> **PROBLEM STATEMENT**: Down to the last line below, give the listing again exactly.

(DATA)

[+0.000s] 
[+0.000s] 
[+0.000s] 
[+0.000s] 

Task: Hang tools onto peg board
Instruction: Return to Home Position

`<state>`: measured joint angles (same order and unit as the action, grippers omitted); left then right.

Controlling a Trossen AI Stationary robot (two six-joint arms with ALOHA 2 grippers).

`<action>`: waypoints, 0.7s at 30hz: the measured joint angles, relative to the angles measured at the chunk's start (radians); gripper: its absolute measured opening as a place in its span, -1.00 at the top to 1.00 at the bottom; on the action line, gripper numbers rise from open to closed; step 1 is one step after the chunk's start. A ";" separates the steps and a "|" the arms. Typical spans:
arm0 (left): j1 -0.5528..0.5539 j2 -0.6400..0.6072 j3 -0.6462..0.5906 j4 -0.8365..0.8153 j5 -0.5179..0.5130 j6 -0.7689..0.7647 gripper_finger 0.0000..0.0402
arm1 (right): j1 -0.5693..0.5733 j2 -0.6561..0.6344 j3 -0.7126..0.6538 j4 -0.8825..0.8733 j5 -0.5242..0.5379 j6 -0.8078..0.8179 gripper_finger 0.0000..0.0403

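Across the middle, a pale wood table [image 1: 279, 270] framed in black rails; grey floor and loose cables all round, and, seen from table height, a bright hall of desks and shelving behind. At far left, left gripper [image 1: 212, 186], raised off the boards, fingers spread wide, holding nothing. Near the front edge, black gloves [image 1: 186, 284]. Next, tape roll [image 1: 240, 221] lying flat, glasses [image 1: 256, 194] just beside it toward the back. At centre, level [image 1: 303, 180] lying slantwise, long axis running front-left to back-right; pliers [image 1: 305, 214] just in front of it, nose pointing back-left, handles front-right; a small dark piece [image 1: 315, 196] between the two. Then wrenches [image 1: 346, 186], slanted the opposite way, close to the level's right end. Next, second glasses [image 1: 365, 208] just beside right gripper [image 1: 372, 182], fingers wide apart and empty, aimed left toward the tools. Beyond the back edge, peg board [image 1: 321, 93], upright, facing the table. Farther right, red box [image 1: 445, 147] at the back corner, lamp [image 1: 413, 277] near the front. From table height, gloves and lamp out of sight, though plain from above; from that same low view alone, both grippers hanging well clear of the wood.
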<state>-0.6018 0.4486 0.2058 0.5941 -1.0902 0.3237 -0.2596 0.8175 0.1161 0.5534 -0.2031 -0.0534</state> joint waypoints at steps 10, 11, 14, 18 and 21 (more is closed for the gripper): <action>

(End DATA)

> **RESPONSE AREA**:
[+0.000s] 
[+0.000s] 
[+0.000s] 
[+0.000s] 

Task: Hang tools onto peg board
Instruction: Return to Home Position

`<state>`: measured joint angles (same order and unit as the action, grippers omitted); left then right.

Controlling a Trossen AI Stationary robot (two six-joint arms with ALOHA 2 grippers).

`<action>`: waypoints, 0.7s at 30hz: the measured joint angles, relative to the angles measured at the chunk's start (radians); gripper: its absolute measured opening as a place in its span, -1.00 at the top to 1.00 at the bottom; on the action line, gripper numbers rise from open to closed; step 1 is one step after the chunk's start. A ";" separates the steps and a "|" the arms. Typical spans:
arm0 (left): j1 -0.5528..0.5539 j2 -0.6400..0.6072 j3 -0.6462..0.5906 j4 -0.8365..0.8153 j5 -0.5179..0.5130 j6 -0.7689..0.7647 gripper_finger 0.0000..0.0402
arm1 (right): j1 -0.5693..0.5733 j2 -0.6561..0.6344 j3 -0.7126..0.6538 j4 -0.8825..0.8733 j5 -0.5242..0.5379 j6 -0.8078..0.8179 gripper_finger 0.0000..0.0403

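Across the middle, a pale wood table [image 1: 279, 270] framed in black rails; grey floor and loose cables all round, and, seen from table height, a bright hall of desks and shelving behind. At far left, left gripper [image 1: 212, 186], raised off the boards, fingers spread wide, holding nothing. Near the front edge, black gloves [image 1: 186, 284]. Next, tape roll [image 1: 240, 221] lying flat, glasses [image 1: 256, 194] just beside it toward the back. At centre, level [image 1: 303, 180] lying slantwise, long axis running front-left to back-right; pliers [image 1: 305, 214] just in front of it, nose pointing back-left, handles front-right; a small dark piece [image 1: 315, 196] between the two. Then wrenches [image 1: 346, 186], slanted the opposite way, close to the level's right end. Next, second glasses [image 1: 365, 208] just beside right gripper [image 1: 372, 182], fingers wide apart and empty, aimed left toward the tools. Beyond the back edge, peg board [image 1: 321, 93], upright, facing the table. Farther right, red box [image 1: 445, 147] at the back corner, lamp [image 1: 413, 277] near the front. From table height, gloves and lamp out of sight, though plain from above; from that same low view alone, both grippers hanging well clear of the wood.
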<state>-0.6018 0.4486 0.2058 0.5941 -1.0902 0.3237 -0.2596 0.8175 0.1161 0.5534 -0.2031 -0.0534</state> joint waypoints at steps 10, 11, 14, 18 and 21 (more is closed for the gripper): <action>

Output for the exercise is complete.